_Problem statement_.
Report every line below that carries the word "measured".

_____

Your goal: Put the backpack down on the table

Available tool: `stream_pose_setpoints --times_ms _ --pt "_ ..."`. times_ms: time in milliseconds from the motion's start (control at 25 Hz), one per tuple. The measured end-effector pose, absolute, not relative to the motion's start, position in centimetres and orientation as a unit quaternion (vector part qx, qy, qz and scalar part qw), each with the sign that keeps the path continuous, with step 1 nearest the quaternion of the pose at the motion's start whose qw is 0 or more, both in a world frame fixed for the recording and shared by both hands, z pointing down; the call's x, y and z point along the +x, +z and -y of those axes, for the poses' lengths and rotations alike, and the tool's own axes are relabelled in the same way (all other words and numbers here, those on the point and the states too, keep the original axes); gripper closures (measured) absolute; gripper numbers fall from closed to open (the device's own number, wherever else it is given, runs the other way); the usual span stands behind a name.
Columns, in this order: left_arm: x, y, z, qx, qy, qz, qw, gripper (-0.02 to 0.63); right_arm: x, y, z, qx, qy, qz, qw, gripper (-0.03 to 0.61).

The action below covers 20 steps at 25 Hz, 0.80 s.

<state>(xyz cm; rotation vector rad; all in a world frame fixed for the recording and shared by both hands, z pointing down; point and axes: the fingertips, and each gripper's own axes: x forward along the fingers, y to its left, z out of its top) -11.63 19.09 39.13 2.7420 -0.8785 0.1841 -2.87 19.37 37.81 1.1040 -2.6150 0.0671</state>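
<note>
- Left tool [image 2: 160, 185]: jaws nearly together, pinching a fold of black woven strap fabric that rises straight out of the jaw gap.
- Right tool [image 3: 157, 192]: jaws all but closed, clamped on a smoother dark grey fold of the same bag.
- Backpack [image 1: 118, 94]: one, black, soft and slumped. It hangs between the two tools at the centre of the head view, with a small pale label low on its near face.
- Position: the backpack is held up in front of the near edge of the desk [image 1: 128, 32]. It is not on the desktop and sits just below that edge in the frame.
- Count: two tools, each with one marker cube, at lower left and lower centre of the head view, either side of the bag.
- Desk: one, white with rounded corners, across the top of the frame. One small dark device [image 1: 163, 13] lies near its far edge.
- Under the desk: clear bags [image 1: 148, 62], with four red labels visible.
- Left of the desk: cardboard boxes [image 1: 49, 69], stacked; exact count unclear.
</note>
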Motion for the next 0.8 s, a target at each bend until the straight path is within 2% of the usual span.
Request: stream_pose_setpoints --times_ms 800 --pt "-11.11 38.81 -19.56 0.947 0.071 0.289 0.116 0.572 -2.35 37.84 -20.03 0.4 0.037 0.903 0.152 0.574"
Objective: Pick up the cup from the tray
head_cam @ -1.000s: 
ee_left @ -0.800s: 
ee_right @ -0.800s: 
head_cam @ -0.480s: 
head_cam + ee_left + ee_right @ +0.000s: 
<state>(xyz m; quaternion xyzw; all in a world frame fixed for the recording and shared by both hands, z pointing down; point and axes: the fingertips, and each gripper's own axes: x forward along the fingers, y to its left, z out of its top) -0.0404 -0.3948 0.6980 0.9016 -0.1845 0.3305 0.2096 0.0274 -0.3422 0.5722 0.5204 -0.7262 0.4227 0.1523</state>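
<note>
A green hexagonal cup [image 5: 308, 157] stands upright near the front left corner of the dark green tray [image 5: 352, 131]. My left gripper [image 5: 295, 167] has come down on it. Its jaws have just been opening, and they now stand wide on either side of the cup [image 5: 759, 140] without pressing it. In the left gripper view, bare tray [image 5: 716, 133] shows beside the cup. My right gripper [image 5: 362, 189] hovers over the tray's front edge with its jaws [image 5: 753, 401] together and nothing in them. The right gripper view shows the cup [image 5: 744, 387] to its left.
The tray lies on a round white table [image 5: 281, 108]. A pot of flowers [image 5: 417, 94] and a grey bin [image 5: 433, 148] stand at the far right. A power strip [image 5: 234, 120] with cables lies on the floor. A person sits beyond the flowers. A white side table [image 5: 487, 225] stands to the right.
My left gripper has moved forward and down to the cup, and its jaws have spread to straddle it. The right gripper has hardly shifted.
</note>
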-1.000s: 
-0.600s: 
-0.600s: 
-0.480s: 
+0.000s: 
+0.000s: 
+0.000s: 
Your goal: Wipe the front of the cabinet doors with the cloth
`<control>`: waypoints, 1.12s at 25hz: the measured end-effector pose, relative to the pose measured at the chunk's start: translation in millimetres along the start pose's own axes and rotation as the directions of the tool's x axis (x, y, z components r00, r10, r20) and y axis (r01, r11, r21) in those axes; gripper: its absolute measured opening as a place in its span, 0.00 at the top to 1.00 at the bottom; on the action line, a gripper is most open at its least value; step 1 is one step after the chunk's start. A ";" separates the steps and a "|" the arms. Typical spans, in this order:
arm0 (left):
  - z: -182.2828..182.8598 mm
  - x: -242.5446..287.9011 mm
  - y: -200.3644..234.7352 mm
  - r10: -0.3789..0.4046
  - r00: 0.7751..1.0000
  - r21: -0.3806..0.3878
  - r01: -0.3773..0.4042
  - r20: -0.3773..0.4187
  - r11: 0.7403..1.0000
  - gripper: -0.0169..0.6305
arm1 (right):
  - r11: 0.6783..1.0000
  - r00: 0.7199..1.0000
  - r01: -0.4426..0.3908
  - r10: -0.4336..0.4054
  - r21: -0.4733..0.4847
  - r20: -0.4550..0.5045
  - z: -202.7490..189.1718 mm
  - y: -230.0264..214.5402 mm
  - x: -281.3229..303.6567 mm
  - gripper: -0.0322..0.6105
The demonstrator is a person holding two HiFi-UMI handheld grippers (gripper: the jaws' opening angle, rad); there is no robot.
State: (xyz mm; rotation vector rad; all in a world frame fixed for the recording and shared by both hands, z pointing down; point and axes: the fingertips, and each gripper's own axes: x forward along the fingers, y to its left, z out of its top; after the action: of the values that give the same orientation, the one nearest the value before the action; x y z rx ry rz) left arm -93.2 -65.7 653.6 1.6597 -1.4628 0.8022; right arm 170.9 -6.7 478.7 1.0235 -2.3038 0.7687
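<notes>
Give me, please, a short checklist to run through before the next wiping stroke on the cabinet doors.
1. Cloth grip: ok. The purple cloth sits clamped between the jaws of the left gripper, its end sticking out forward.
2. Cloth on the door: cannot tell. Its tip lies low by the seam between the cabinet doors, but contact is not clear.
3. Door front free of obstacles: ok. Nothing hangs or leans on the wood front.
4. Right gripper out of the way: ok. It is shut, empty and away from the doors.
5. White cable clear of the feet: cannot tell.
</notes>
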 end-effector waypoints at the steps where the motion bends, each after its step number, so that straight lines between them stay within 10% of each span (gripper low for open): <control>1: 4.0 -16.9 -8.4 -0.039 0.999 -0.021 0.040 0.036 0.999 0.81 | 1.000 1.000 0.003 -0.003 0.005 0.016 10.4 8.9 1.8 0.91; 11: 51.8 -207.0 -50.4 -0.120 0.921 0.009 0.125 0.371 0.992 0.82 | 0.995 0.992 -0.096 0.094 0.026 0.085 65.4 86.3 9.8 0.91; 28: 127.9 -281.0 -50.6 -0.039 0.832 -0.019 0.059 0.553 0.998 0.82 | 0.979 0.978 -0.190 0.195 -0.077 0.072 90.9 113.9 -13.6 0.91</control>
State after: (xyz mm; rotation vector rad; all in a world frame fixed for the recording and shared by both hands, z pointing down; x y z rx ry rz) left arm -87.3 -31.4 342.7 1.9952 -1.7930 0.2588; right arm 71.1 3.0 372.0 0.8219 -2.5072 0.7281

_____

_Written response_.
Available tool: `stream_pose_setpoints --times_ms _ --pt "_ ..."`. times_ms: time in milliseconds from the motion's start (control at 25 Hz), one per tuple. The measured end-effector pose, absolute, not relative to the motion's start, position in centimetres and orientation as a unit quaternion (vector part qx, qy, qz and scalar part qw), each with the sign that keeps the path continuous, with step 1 nearest the quaternion of the pose at the motion's start whose qw is 0 or more, both in a world frame fixed for the recording and shared by both hands, z pointing down; the call's x, y and z point along the +x, +z and -y of those axes, for the poses' lengths and rotations alike, and the tool's own axes are relabelled in the same way (all other words and numbers here, those on the point and the states too, keep the original axes); gripper closures (measured) absolute; gripper numbers fall from closed to open (the device's own number, wherever else it is given, runs the other way); the usual span stands behind a name.
`<control>`: waypoints, 1.12s at 25hz: the measured end-effector pose, relative to the pose measured at the chunk's start: translation in millimetres along the start pose's own axes and rotation as the directions of the tool's x axis (x, y, z components r00, r10, r20) and y axis (r01, r11, r21) in those axes; gripper: its absolute measured opening as a place in its span, 0.00 at the top to 1.00 at the bottom; on the action line, a gripper is most open at its least value; step 1 is one step after the chunk's start. A ";" separates the steps and a "|" the arms. Typical spans, in this order:

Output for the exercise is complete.